Specifically, the legislation:
- Prioritizes Cannabis Equity Applicants who are sole proprietors for permit processing.
- Equity Applicants will continue to receive top priority.
- Non-equity owners who support Equity Applicants through shared manufacturing will also receive heightened priority.
- Shortens the time period for a transfer of more than a 50% ownership interest in a Cannabis Business from ten years to five years, giving businesses more flexibility to grow.
- Requires that cannabis businesses make additional social equity contributions if they seek to reduce the equity applicant’s ownership interest by 20% or more.
- These commitments include opportunities to provide hiring, training, and mentorship, and provide other forms of support to cannabis equity businesses or local organizations.
“Being the First Latina owned cannabis dispensary Owner/CEO of Stiiizy Union Square feels surreal,” said Equity Permit holder Cindy De La Vega. “My grand opening was October 9, 2020 during this difficult time. I am grateful for the San Francisco Equity Program and proud to be permit number eleven. I look forward to using my opportunity to show others that the San Francisco Equity Program does work and should be the blueprint for others to bring to their cities.”
“I’m grateful to the City and the State for this opportunity,” said Ali Jamalian, Founder and CEO of Kiffen LLC and Equity Permit holder. “Thank you to the Office of Cannabis for standing up this Pilot Program. The money is incredibly helpful and allows me to scale my business during a difficult time. I’m hopeful that all eligible equity applicants will take advantage of the opportunity.”

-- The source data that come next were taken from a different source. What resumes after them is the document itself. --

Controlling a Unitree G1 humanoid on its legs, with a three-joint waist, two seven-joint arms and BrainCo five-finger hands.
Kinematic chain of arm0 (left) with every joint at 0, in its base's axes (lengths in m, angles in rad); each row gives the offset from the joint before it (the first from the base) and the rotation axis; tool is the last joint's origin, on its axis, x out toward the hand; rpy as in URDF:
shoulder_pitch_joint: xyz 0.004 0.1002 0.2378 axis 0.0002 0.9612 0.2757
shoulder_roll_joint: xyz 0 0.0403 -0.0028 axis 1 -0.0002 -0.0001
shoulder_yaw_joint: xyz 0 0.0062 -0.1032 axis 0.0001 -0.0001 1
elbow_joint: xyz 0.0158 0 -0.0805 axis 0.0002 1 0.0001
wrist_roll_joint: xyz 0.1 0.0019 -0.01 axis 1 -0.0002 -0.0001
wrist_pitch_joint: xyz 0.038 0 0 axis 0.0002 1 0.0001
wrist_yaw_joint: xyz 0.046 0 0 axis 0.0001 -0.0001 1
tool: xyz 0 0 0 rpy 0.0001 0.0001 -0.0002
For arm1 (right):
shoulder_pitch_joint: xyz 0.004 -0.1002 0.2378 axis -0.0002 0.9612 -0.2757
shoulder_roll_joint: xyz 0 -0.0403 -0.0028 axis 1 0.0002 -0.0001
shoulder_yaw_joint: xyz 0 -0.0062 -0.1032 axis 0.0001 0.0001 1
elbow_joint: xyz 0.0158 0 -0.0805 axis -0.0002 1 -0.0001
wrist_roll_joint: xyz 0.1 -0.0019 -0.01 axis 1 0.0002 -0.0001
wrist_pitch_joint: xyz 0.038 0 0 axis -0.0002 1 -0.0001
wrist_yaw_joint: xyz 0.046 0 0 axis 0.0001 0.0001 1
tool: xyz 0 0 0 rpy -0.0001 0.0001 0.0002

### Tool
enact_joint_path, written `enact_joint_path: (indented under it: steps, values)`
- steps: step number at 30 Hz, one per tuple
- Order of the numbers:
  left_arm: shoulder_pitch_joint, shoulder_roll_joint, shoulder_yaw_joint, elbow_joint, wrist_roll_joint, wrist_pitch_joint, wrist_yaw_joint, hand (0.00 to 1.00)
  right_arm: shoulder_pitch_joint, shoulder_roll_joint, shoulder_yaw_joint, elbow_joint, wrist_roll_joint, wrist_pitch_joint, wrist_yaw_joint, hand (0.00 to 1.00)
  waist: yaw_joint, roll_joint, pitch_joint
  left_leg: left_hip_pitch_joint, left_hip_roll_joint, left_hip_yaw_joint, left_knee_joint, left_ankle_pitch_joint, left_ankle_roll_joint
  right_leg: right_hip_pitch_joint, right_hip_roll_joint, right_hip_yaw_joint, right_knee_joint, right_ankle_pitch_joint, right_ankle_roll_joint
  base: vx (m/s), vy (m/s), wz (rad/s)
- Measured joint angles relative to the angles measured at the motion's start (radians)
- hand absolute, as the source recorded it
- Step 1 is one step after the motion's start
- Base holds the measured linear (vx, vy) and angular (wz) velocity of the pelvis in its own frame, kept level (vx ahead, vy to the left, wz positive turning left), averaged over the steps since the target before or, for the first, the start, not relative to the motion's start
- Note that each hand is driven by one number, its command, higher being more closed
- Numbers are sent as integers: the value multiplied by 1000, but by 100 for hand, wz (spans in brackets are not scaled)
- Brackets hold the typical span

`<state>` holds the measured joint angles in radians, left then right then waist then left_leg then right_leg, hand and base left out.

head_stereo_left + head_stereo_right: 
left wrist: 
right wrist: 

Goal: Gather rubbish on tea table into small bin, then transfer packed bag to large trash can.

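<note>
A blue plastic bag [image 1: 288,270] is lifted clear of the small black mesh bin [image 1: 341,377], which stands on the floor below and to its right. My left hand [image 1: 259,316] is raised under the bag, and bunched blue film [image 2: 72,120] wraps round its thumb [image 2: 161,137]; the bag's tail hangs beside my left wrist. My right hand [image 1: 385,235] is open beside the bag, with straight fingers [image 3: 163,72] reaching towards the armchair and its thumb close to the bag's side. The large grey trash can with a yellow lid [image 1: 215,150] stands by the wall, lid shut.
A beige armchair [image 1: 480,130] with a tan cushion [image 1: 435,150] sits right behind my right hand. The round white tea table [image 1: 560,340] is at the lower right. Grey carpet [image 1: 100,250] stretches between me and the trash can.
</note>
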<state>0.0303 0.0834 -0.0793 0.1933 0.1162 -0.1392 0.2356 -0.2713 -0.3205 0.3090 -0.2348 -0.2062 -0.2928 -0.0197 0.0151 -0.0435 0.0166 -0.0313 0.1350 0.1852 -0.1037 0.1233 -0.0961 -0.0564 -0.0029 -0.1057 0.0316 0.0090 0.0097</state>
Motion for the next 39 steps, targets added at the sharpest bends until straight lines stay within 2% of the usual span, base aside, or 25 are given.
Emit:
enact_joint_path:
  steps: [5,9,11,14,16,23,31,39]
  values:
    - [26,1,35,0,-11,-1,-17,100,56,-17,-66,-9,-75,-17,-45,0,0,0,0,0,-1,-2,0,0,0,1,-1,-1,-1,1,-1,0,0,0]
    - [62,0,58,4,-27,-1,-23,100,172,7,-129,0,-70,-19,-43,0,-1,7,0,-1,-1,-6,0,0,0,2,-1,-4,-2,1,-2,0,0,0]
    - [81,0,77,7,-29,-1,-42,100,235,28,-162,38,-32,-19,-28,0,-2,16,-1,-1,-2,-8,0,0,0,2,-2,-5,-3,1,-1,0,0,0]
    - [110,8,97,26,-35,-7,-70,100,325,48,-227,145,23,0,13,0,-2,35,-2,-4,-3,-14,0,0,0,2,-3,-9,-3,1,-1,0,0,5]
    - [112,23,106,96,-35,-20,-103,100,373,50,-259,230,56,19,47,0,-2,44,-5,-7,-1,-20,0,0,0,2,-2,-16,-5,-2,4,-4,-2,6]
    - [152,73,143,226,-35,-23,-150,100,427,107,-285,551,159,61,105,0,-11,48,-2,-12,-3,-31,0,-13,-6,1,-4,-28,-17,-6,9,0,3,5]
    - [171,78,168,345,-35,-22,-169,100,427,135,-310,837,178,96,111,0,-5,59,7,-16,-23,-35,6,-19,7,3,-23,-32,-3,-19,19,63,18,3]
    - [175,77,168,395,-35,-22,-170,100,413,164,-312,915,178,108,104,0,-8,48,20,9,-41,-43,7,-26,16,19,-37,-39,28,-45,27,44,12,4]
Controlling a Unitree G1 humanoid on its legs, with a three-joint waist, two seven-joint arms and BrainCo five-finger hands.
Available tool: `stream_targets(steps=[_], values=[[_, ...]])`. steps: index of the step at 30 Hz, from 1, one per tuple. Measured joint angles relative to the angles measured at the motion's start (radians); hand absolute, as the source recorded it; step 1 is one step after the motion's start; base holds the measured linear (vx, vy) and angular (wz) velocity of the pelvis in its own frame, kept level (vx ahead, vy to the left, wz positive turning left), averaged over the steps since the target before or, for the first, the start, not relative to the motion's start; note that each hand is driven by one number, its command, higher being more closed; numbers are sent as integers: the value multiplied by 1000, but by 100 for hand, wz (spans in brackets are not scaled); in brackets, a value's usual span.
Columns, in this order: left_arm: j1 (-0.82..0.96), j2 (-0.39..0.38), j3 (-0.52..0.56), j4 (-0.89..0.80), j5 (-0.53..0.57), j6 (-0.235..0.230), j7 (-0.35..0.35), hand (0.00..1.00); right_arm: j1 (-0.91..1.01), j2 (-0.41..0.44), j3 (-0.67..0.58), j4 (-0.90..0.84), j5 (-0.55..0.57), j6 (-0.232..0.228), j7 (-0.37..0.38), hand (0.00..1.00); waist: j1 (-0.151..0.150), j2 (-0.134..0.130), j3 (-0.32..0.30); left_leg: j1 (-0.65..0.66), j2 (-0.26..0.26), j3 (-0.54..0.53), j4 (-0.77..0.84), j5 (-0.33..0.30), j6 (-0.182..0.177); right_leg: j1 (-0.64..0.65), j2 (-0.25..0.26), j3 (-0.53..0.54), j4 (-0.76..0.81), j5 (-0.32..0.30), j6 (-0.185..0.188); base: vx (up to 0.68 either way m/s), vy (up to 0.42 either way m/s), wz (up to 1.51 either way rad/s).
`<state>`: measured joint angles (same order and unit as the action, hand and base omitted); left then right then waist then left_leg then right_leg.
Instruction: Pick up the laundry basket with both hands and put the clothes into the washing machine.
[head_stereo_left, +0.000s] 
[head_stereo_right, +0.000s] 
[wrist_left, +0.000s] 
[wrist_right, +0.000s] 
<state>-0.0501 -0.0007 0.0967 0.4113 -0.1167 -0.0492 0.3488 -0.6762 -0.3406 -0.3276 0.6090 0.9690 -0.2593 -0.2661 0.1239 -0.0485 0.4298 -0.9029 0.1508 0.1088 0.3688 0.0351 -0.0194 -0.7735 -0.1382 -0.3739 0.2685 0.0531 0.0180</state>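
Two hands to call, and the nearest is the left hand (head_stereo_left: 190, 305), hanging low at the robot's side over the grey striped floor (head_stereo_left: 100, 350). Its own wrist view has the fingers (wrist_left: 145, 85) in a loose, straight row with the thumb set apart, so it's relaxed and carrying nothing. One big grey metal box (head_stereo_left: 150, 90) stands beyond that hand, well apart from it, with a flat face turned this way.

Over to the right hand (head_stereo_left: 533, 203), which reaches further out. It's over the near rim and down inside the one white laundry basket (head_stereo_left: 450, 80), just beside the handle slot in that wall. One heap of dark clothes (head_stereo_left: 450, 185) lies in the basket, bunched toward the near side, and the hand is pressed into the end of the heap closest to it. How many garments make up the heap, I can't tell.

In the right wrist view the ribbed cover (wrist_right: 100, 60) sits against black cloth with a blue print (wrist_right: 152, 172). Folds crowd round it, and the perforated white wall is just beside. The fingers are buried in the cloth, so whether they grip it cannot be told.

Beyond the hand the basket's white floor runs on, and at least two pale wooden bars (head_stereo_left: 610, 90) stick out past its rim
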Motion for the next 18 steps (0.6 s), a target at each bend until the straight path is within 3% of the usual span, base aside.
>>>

The cannabis industry in San Francisco is important for the City’s economic recovery from the COVID-19 pandemic. Cannabis businesses have created jobs and provided local San Francisco residents with meaningful access to income as many in the City have worried about employment. Over the past year, 11 new equity cannabis businesses have opened, each creating local job opportunities and generating sales tax revenue to fund other social services and programs. During this same time, approximately 75 cannabis businesses also operated with temporary permits, and an additional 38 businesses operated as medical cannabis dispensaries. San Francisco’s cannabis businesses employ approximately 70 local residents through the City’s First Source Hiring Program.
“Thank you to Mayor Breed and her team for leaning in, attending Cannabis Oversight Committee meetings, and introducing this important legislation,” said Marisa Rodriguez, Director, Office of Cannabis. “As San Francisco’s equity community continues to grow, which is central to the work of the Office of Cannabis, the support of leadership like this is a powerful symbol of the City’s commitment to building equity in our communities.”
Equity Grants Background
The California Cannabis Equity Act of 2018 and the Budget Act of 2019 appropriated funding for the State of California to support local jurisdictions development and implementation of local cannabis equity programs. The goal of this effort is to provide opportunities to individuals negatively impacted by the war on drugs to enter the legal cannabis marketplace, through technical assistance and funding to support startup and ongoing costs associated with their cannabis business.
San Francisco Cannabis Oversight Committee
The San Francisco Cannabis Oversight Committee, an advisory body has played an important role in representing and shaping the City’s diverse and growing cannabis industry. Reflecting a variety of stakeholders, the Oversight Committee created a transparent space for the public and representatives of local government to gather, listen, and collectively steer the direction of the legalized cannabis industry in San Francisco.